* [What the exercise asks]
Every line of the entries below that mentions "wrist" is to be copied out.

>>>>

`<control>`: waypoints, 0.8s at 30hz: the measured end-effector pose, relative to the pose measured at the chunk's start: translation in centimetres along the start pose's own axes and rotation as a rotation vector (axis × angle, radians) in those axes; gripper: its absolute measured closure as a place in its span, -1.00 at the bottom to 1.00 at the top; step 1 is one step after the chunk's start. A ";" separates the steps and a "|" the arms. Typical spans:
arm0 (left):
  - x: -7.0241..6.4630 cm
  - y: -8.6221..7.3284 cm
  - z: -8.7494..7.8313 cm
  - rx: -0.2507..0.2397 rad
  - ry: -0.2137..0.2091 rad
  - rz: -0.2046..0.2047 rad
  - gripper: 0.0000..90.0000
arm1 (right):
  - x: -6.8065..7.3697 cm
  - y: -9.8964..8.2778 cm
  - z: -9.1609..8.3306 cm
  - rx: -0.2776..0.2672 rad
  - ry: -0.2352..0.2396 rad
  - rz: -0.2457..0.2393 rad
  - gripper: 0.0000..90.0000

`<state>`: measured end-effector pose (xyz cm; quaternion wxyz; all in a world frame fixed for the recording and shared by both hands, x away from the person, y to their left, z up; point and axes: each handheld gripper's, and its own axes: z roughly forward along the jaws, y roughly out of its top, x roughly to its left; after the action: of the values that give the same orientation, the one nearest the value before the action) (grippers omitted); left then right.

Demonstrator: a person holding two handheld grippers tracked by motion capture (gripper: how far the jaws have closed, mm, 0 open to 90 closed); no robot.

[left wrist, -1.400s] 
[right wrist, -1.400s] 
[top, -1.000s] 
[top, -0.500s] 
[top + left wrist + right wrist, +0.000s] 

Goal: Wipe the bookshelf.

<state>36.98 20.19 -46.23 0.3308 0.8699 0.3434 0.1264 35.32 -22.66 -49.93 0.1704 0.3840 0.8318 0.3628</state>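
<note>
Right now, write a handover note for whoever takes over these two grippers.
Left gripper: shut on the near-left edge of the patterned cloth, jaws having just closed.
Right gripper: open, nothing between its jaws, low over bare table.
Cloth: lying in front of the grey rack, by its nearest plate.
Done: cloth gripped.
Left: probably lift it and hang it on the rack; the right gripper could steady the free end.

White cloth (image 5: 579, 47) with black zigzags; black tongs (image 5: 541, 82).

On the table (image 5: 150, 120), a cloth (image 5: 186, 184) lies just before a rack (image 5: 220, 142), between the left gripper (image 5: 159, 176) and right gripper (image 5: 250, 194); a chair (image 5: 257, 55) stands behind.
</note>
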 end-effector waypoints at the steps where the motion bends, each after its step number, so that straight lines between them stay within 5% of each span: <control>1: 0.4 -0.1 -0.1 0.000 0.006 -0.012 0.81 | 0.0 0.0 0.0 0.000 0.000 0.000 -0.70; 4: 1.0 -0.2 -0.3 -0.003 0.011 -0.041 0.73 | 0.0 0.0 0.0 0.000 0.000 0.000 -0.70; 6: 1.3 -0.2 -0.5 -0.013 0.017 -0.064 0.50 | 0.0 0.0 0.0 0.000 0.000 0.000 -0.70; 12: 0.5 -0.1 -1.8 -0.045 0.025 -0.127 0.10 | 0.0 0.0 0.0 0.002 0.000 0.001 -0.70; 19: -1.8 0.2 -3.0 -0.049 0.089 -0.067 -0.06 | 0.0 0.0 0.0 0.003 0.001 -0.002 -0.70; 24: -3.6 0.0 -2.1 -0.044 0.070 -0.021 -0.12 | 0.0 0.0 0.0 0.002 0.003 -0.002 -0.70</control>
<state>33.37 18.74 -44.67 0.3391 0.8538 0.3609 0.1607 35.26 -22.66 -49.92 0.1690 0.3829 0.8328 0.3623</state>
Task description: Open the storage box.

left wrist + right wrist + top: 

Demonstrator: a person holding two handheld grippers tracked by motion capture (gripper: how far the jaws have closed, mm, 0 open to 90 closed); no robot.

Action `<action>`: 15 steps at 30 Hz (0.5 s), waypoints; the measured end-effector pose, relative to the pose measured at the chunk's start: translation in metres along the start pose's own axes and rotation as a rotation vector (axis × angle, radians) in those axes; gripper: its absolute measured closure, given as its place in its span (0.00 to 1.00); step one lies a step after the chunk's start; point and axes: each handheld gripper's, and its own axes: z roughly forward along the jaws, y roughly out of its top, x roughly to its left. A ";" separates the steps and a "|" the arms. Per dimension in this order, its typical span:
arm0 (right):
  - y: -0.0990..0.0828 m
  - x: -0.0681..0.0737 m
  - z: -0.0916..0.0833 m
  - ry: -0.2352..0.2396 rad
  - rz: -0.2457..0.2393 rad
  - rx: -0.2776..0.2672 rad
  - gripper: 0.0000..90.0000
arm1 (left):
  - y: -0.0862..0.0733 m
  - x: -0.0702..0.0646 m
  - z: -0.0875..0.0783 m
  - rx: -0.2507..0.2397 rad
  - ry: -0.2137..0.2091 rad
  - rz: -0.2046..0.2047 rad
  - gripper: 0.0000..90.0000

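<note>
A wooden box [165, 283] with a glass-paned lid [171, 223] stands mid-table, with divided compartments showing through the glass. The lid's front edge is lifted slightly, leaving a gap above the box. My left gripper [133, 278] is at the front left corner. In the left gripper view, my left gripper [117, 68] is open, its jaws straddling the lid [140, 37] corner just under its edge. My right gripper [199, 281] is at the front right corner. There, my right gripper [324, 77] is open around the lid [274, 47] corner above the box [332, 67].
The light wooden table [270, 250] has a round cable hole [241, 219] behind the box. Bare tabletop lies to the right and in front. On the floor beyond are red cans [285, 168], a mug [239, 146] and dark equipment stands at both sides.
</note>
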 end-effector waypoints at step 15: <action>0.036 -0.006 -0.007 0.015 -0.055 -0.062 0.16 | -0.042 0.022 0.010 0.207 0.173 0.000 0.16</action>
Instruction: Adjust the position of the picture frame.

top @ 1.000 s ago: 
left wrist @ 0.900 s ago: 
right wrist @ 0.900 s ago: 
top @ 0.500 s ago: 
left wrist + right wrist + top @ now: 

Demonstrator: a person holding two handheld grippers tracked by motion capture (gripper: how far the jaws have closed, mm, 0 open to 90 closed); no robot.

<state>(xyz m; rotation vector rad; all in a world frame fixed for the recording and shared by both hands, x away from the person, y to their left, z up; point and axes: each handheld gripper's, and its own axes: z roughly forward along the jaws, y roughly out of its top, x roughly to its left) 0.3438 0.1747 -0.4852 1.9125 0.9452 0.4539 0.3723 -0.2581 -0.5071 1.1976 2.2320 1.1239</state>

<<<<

* [Result of this task]
[left wrist, -1.400s] 
[right wrist, -1.400s] 
[top + left wrist + right wrist, +0.000s] 
left wrist + right wrist + top: 
left wrist @ 0.900 s ago: 
right wrist @ 0.900 s ago: 
left wrist + right wrist + top @ now: 

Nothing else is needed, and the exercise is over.